How angular your body is and how much I want to touch you, where are the cookies in the pantry, I really like those chocolate covered Belgian ones, when will this bikini look good on me, I hope I don’t get a tan- I like that you’re so tanned, what dress should I wear next Thursday for Yom Kippur services.
Your voice is breaking now, as an adult, and I find that sometimes when I call you you sound like a man and I’m not sure if I like that, I’m sorry I keep falling asleep in your bed when we’re meant to be talking, I wonder what we’ll be like when we’re older and if this will last, it’s funny when you play Bob Marley outside, your neighborhood is so nice and all the houses are so big, that time you showed up with roses on my birthday a year ago and the jungle gym afterwards, how you told me you lied and your mom wasn’t coming to pick you up so could you come over to my house.
Would you notice if I wore that plaid skirt again and what it meant, could we have Caesar salad at the Daily Grill and talk, what are our conversations about I can’t remember, I want to be with you on the couch inside because it’s starting to get cold and the leaves are blowing on my face, can we sit on your white couch inside and avoid your dog and listen to your turntable while I put on your sweater until it’s time for me to go.
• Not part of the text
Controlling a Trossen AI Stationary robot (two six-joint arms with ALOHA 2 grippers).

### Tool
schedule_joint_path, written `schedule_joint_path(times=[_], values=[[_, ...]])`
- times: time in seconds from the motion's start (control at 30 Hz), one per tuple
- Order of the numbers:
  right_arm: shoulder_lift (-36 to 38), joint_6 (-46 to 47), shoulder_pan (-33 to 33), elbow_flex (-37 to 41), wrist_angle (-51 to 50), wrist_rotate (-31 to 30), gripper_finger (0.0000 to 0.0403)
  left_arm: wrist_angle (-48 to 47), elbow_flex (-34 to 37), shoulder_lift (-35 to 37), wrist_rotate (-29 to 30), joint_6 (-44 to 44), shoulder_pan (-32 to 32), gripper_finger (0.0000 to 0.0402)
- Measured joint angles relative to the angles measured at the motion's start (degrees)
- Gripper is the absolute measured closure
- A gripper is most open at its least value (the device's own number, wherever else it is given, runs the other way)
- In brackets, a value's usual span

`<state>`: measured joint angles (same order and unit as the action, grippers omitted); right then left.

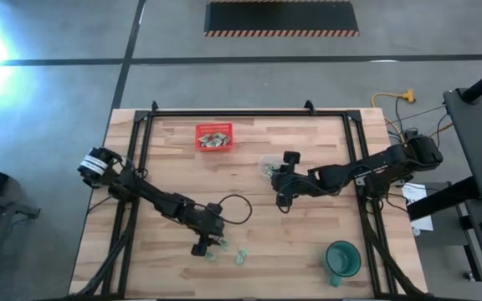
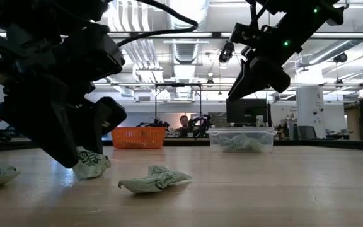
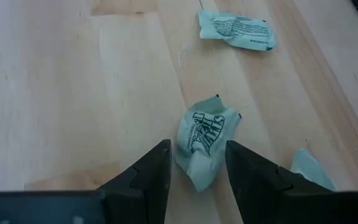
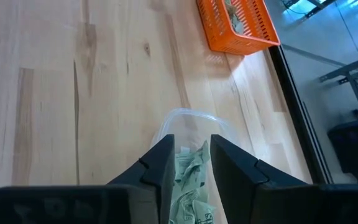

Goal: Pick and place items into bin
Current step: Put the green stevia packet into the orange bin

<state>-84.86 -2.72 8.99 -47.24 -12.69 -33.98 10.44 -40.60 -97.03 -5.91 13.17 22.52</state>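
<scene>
Straddling a small pale green crinkly wrapped piece (image 3: 205, 140), the left gripper (image 3: 196, 171) sits low on the pale wooden slatted table (image 1: 308, 242), well away from the red mesh plastic bin (image 1: 213, 137) and on the near side of the table from it. Its jaws stand apart on either side of the wrapper and are not yet clenched on it; in the low view the piece lies on the wood under the fingers.

Two more green wrapped pieces lie loose close by: one (image 3: 236, 29) farther from the bin-side fingers, another (image 3: 309, 169) just beside the outer finger.

The right gripper (image 4: 191, 163) hangs above a clear shallow plastic tub (image 2: 241, 139) holding crumpled green wrappers, much nearer the red bin than the left gripper is. Its fingers stand only narrowly apart, with green wrappers (image 4: 191, 180) visible in the gap; whether anything is grasped I cannot tell.

Risks noted:
- The wrapper is light and springy; closing off-centre could squeeze it out sideways rather than pinch it.
- The neighbouring piece beside the outer finger may be nudged or dragged along.
- A thin pinch on a crinkled edge could slip during the long carry to the red bin.
- On the right, a descent into the tub could catch several wrappers at once, or tip the light tub.

A teal plastic cup (image 1: 341, 259) stands far from the bin, clear of both arms.
</scene>
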Motion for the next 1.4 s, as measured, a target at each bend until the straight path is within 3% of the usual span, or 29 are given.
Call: schedule_joint_path(times=[0.2, 0.57, 0.77, 0.9, 1.13, 1.2, 1.27, 1.4], values=[[0.0, 0.15, 0.0, 0.0, 0.24, -0.01, 0.0308, -0.13, 0.0, 0.07, 0.11, 0.0, 0.0, 0.0276], [0.02, 0.15, 0.0, 0.0, 0.96, 0.0, 0.0319, -0.92, 0.0, 0.56, -0.01, -0.43, 0.04, 0.039], [0.02, 0.13, 0.0, 0.0, 1.07, 0.0, 0.0316, -3.67, -0.28, 4.0, 2.85, -4.44, -0.24, 0.0395], [0.02, 0.06, 0.0, 0.0, 1.28, 0.0, 0.0321, -9.59, -1.57, 8.8, 14.66, -9.68, -0.55, 0.0394], [0.02, -0.07, 0.0, 0.0, 1.53, 0.02, 0.0329, -15.85, -1.38, 17.13, 52.74, -19.38, -1.74, 0.0394], [0.02, -0.24, 0.0, 0.0, 1.56, 0.04, 0.0331, -15.75, -1.29, 18.96, 60.37, -22.68, -2.55, 0.0394], [0.02, -0.24, 0.0, 0.0, 1.82, 0.04, 0.033, -15.61, -1.26, 20.62, 65.38, -26.63, -3.92, 0.0394], [0.02, -0.5, 0.0, 0.0, 2.22, 0.04, 0.0327, -15.35, -1.51, 23.82, 67.97, -31.98, -8.42, 0.0394]])
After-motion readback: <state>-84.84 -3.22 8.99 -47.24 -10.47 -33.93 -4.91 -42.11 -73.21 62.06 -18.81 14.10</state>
 You weigh 135 pounds and have collarbones like an aristocratic 17th century Augustan painting, in the shadows they are chiaroscuro and I want to put my tongue between the dip in your clavicle
 Your father asked you what you wanted for dinner at the beach and then turned to me and said I know you haven’t eaten. I didn’t know what to say. Yes, you noticed.
 A Shiksa in the temple, I cried, profusely, when they talked about forgiveness and thought about my father and when I would forgive him; if; when, if I could, I could find him; what I would do if I found him; the deluge of tears made your family wonder if I was ‘okay’.
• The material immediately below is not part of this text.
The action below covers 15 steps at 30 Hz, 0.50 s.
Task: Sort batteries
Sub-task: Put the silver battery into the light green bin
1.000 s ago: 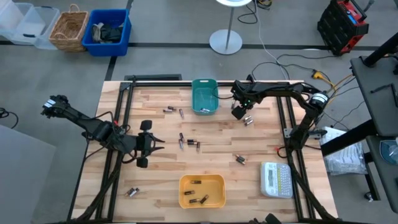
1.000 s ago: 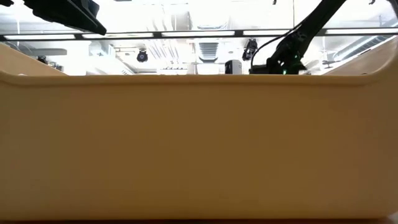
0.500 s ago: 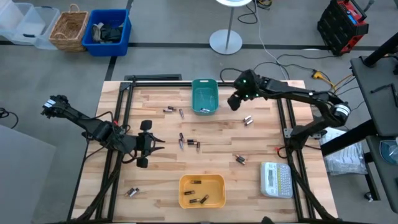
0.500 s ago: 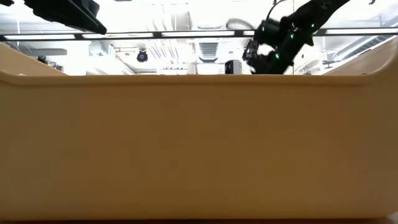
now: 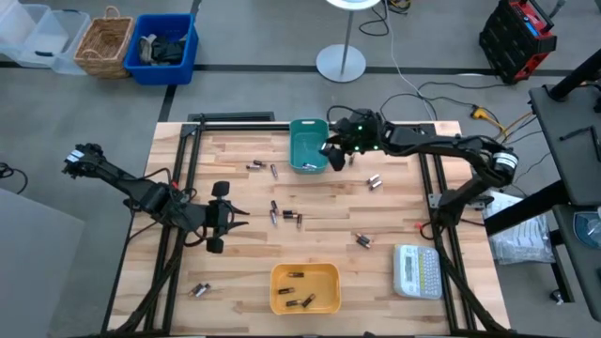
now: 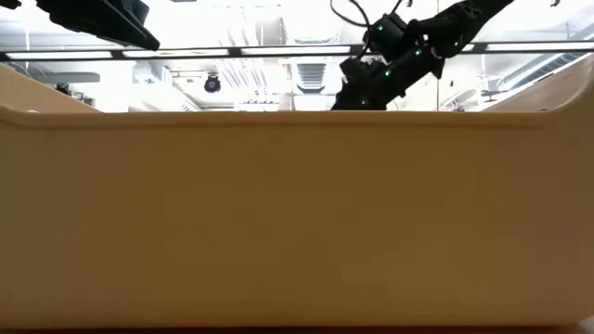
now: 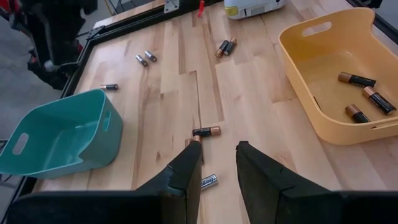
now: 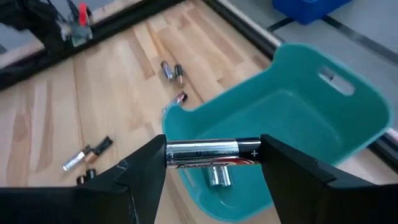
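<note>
The job looks partly done. The yellow plastic bin (image 5: 304, 287) has a few batteries; many small batteries (image 5: 285, 216) lie on the wooden desk (image 5: 244, 253). The right gripper (image 8: 211, 163) holds a silver battery (image 8: 211, 152) over the teal plastic bin (image 8: 292, 124), maybe one inside. The left gripper (image 7: 211, 165) waits low, fingers narrow.
</note>
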### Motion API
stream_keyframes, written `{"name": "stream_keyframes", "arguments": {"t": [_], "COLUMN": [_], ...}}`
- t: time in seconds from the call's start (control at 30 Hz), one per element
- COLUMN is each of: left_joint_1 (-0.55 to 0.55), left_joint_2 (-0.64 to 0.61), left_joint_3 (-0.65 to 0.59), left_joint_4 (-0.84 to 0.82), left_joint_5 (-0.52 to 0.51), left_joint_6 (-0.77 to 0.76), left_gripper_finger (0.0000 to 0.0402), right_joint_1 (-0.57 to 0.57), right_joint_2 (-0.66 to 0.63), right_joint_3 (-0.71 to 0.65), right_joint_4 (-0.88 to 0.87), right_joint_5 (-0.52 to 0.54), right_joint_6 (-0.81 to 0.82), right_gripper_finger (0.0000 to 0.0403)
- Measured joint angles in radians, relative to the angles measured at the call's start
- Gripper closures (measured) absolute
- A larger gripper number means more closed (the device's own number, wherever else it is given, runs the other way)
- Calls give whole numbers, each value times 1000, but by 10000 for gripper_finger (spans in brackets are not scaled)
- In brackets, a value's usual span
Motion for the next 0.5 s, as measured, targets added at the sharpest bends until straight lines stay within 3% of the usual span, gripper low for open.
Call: {"name": "stream_keyframes", "arguments": {"t": [0.5], "left_joint_1": [0], "left_joint_2": [0], "left_joint_3": [0], "left_joint_4": [-1], "left_joint_5": [0], "left_joint_6": [0], "left_gripper_finger": [320], "right_joint_1": [12], "right_joint_2": [158], "right_joint_3": [84], "right_joint_4": [-6], "right_joint_5": [0], "right_joint_6": [1], "right_gripper_finger": [156]}}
 I like napping in your bed as the music plays and the trees through your window in the summer look like a painting, I thought, when I was really high from that shit you bought on vacation. Everything was mauve and folk and you were my face.
 When those people had a keg outside on the fourth of July; when we went sledding down the hill in that park we could never find again; when we broke up and I parked outside your house waiting for you to come outside to kiss me
 You said you could smell my perfume a mile away and you knew I was coming but I guess upon reflection that meant I was wearing too much perfume
 Your chest on my chest was the most exhilarating sensation I had had up to that point in my entire puny life.
 You did, and how you did, and how that skirt would recur again and again
 For hours we talked on the purple phone in my room cause cell phones were too expensive and I took a picture of me talking to you on the phone that night, how nice my teeth looked and how bright my eyes-
 The headlights in the driveway are the last thing, always the last thing, even after it all.